I agree that the router uses a new destination MAC address based on it's IP 
info.

> > If machine B is a router, the IP layer of it decides where the IP packet is
> > destined for.  If its decision is that it has to go out on an interface
> > that happens to be Ethernet, then the Ethernet layer of machine B slaps
> > machine B's MAC address onto the packet before pushing it out over the
> > wire.  If the outbound interface is, say, ATM, there will be NO MAC address
> > on the ATM cells that encapsulate the IP packet.
>
>Whoa there pilgrim! ATM does NOT encapsulate IP packets. The ATM Adaptation
>Layer (AAL) converges packets from upper layers into ATM cells. If you had 
>a 1k
>packet AAL would segment it into 21 fragments and place each fragment into a
>cell for transport. It doesn't remove any information from the physical layer
>since it will need it on the other end when it puts the packet back together.

Well, okay, perhaps I didn't use the best terminology, but my point remains 
- ATM does not use MAC addresses, and will not (cannot) forward a MAC 
address (source or destination) in the process of forwarding an IP datagram.

> > A proper IP router will not (cannot) reveal a MAC address from a host on
> > one interface to another host on a different interface.
>
>I'm not catching what your throwing here...

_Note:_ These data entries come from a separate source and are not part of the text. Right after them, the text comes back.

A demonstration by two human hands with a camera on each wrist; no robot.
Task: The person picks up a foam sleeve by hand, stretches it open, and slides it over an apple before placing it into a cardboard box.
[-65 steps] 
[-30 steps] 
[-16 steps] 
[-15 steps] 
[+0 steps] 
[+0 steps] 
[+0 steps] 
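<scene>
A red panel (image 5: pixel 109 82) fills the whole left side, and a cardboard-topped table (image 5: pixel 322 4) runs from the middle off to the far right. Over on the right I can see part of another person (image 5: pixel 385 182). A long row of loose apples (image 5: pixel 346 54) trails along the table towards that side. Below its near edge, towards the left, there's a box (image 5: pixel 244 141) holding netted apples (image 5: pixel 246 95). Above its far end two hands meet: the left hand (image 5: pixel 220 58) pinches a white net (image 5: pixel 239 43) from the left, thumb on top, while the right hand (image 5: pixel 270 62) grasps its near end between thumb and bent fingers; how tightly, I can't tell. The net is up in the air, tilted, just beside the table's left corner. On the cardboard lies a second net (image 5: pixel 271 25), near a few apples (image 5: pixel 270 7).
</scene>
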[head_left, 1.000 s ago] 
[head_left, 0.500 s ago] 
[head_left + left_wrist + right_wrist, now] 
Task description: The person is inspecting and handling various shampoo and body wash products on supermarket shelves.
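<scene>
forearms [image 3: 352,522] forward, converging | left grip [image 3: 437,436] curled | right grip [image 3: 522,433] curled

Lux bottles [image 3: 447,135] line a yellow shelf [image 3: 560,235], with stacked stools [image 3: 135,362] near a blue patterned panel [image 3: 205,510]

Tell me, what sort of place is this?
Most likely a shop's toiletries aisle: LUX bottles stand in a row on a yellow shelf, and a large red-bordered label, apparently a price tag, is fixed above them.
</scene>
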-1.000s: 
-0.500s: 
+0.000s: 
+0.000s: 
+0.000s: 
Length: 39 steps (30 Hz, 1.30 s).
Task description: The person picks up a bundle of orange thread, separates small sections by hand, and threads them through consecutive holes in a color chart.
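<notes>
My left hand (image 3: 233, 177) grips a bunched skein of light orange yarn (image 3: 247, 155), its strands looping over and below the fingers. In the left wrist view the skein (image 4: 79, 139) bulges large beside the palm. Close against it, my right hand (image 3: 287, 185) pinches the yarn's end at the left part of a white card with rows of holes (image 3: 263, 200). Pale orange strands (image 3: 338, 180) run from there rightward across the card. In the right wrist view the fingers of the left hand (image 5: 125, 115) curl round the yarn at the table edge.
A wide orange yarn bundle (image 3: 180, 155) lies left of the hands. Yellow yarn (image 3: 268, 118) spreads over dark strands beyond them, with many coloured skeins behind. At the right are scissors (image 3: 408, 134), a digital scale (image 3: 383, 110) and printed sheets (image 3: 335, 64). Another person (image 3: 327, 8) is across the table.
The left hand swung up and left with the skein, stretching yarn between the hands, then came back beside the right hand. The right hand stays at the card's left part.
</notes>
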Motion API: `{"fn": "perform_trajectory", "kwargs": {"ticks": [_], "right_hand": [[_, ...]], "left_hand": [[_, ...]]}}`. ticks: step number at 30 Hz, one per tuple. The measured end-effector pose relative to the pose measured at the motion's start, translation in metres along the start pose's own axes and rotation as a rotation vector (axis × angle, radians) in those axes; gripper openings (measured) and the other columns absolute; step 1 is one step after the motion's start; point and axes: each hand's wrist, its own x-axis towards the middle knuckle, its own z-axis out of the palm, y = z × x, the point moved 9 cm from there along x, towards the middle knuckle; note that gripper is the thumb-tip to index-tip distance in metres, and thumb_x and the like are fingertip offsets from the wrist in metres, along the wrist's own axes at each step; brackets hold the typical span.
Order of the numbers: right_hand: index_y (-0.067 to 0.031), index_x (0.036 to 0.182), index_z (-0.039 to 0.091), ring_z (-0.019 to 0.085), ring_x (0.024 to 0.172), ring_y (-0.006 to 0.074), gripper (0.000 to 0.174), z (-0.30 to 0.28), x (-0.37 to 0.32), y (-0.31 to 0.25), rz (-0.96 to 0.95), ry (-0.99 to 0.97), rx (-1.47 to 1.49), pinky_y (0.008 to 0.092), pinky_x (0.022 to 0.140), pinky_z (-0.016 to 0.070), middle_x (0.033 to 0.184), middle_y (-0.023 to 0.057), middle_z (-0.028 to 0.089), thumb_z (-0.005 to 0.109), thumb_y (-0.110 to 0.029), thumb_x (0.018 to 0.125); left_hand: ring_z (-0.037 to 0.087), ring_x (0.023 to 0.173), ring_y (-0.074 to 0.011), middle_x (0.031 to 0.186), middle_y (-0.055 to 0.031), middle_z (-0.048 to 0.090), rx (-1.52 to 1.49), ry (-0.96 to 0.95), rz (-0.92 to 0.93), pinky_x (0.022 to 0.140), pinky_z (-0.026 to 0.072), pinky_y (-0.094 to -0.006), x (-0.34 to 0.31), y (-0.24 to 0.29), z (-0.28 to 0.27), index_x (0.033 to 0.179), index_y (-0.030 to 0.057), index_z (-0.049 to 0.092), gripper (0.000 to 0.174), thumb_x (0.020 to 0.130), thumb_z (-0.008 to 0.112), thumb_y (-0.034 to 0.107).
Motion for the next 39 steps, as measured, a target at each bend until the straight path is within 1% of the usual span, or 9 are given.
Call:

A proper IP router works at layer 3.  Sure, it may use layer 2 (and layer 
1) on individual interfaces, but layer 2 information (such as a MAC 
address) means nothing to layer 3, which is the layer at which a router 
decides where and how to forward IP datagrams.  I don't know if that was 
any more catchable, but I'm trying.

> > Now an Ethernet bridge is another animal entirely, and some routers do a
> > nasty bit of deception called proxy ARP.
>
>Yes, bridges are a completely different thing. They are used to segment a
>network to reduce traffic. However, not used very much today since most modern
>switch act as a bridge in many ways.